EXERCISE INSTRUCTIONS → Transcribe the entire listing exactly as it appears.

SUPPLIED MATERIAL →
------------

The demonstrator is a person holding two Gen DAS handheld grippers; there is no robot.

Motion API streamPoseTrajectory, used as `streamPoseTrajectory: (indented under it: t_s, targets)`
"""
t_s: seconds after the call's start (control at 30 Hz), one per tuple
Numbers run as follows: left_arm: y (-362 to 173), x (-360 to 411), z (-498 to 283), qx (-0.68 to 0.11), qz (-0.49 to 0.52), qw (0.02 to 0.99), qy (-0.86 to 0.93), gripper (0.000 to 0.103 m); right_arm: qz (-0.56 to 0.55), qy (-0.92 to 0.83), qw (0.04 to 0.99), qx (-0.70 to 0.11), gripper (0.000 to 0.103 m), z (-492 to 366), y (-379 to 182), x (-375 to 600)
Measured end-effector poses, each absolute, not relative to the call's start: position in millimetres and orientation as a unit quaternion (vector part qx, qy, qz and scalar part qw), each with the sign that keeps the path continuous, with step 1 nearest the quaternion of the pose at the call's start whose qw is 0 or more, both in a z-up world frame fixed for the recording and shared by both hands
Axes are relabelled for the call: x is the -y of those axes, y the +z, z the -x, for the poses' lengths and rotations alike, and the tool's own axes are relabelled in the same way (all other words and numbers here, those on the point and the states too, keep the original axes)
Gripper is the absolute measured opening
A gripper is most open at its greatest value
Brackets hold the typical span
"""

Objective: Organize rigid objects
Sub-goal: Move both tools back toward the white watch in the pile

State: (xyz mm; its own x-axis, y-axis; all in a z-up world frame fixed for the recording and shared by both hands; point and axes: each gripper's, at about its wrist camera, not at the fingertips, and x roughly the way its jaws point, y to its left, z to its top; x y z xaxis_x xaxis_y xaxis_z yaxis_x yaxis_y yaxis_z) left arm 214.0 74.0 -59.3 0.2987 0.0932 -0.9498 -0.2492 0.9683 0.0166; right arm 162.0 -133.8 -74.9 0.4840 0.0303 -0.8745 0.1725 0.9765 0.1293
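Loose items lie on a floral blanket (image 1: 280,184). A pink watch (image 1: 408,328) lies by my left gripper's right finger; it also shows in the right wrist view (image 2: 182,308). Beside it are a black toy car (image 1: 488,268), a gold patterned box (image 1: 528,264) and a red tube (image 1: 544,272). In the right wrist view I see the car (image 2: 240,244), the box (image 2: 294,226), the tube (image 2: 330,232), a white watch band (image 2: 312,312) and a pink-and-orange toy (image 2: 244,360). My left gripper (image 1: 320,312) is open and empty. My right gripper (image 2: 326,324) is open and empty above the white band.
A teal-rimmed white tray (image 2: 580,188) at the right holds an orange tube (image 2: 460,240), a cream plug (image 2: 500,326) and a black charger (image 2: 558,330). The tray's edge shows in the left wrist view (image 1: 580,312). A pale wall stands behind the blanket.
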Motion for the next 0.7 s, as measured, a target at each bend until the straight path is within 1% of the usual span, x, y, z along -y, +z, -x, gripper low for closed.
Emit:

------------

ANSWER AREA →
The demonstrator is a person holding two Gen DAS handheld grippers; there is no robot.

Motion API streamPoseTrajectory, used as `streamPoseTrajectory: (indented under it: t_s, targets)`
"""
t_s: seconds after the call's start (control at 30 Hz), one per tuple
Numbers run as follows: left_arm: y (-362 to 173), x (-360 to 411), z (-498 to 283), qx (-0.68 to 0.11), qz (-0.49 to 0.52), qw (0.02 to 0.99), qy (-0.86 to 0.93), gripper (0.000 to 0.103 m); right_arm: qz (-0.56 to 0.55), qy (-0.92 to 0.83), qw (0.04 to 0.99), qx (-0.70 to 0.11), gripper (0.000 to 0.103 m), z (-492 to 366), y (-379 to 182), x (-375 to 600)
Measured end-effector poses, each absolute, not relative to the call's start: position in millimetres and orientation as a unit quaternion (vector part qx, qy, qz and scalar part qw), each with the sign that keeps the path continuous, with step 1 nearest the quaternion of the pose at the call's start whose qw is 0 or more, both in a z-up world frame fixed for the recording and shared by both hands
Axes are relabelled for the call: x is the -y of those axes, y the +z, z the -x, for the poses' lengths and rotations alike, and the tool's own axes are relabelled in the same way (all other words and numbers here, those on the point and the states too, keep the original axes)
Gripper is the absolute measured opening
A gripper is most open at its greatest value
Brackets hold the typical span
"""

Objective: Organize rigid objects
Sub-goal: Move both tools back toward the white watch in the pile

State: (xyz mm; its own x-axis, y-axis; all in a z-up world frame fixed for the recording and shared by both hands; point and axes: each gripper's, at about its wrist camera, not at the fingertips, and x roughly the way its jaws point, y to its left, z to its top; x y z xaxis_x xaxis_y xaxis_z yaxis_x yaxis_y yaxis_z) left arm 214.0 74.0 -59.3 0.2987 0.0932 -0.9498 -0.2492 0.9683 0.0166; right arm 162.0 -133.8 -74.9 0.4840 0.0303 -0.8745 0.1725 0.9765 0.1293
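Loose items lie on a floral blanket (image 1: 280,184). A pink watch (image 1: 408,328) lies by my left gripper's right finger; it also shows in the right wrist view (image 2: 182,308). Beside it are a black toy car (image 1: 488,268), a gold patterned box (image 1: 528,264) and a red tube (image 1: 544,272). In the right wrist view I see the car (image 2: 240,244), the box (image 2: 294,226), the tube (image 2: 330,232), a white watch band (image 2: 312,312) and a pink-and-orange toy (image 2: 244,360). My left gripper (image 1: 320,312) is open and empty. My right gripper (image 2: 326,324) is open and empty above the white band.
A teal-rimmed white tray (image 2: 580,188) at the right holds an orange tube (image 2: 460,240), a cream plug (image 2: 500,326) and a black charger (image 2: 558,330). The tray's edge shows in the left wrist view (image 1: 580,312). A pale wall stands behind the blanket.
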Motion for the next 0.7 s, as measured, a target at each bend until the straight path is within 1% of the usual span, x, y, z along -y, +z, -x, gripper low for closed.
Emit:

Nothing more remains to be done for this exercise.